A candidate for a seat on the Clark County Family Court bench said her life experience gave her the skills to oversee often highly charged matters.
Mary Perry, licensed to practice law in Nevada since 2001, is running for the Department P seat against attorneys Sara Dayani and Fred Page.
Dayani, licensed in Nevada since 2008, and Page, licensed since 1996, did not accept invitations to a debate hosted by the Las Vegas Review-Journal.
Instead, Perry sat down with Victor Joecks, a columnist for the newspaper, in a one-on-one conversation.
Perry said she joined the Air Force after high school, rather than going straight to college. She worked as as a cashier, spent time in the fast food industry and as an armed security guard “while trying to raise a daughter,” before attending law school.
She has worked as a law clerk and a truancy judge, she said.
“But nothing has prepared me more than the actual representation of clients, many of which were pro bono,” Perry said.
She added: “I’ve had life outside of the law, and so I know how to take and apply most people’s everyday living to what the law is, and I don’t believe either one of my opponents do.”
During the conversation, Joecks asked Perry about how she would handle divorce cases with child custody at stake.
“I believe a child should be spending as much time as possible with both parents,” Perry said. “If they don’t have both parents involved, then how are they going to actually learn all the true values of what families are like? We’ve got plenty of our youth sitting in prison right now, probably because they didn’t have one parent or the other there to provide the proper guidance. So we need to try something different.”

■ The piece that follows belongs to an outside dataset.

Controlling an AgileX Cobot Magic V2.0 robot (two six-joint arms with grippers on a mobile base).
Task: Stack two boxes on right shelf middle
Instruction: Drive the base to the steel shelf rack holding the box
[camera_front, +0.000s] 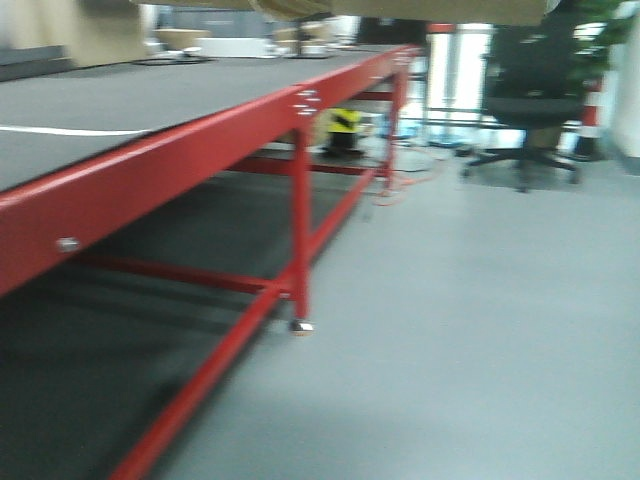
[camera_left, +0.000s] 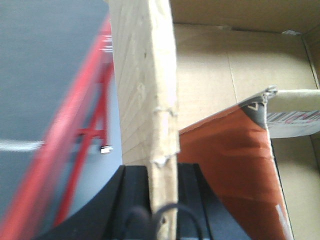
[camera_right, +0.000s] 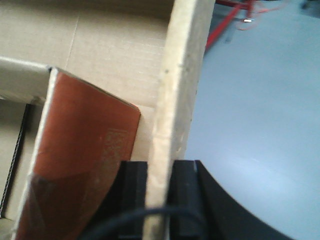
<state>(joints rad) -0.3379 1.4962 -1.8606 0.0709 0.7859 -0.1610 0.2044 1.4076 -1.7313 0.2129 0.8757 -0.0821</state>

The three candidates are seeking to replace Family Court Judge Sandra Pomrenze, who did not file for re-election.
Perry said she found judges’ “fear of enforcing orders” to be one of the biggest problems with the Family Court system.
“I can’t always send them to jail, because this is a civil situation,” Perry said. “But I can make them pay the attorneys fees or other sanctions.”
In primary races where no candidate captures a majority of the June 9 primary votes cast, the top two finishers will advance to November’s general election. If a candidate wins more than 50 percent of the vote in the primary, the candidate will win the election.
While the debates and conversations can be found on reviewjournal.com, they air Wednesday and Saturday nights on Cox Cable’s YurView Channel 14 as part of a video partnership between the media companies.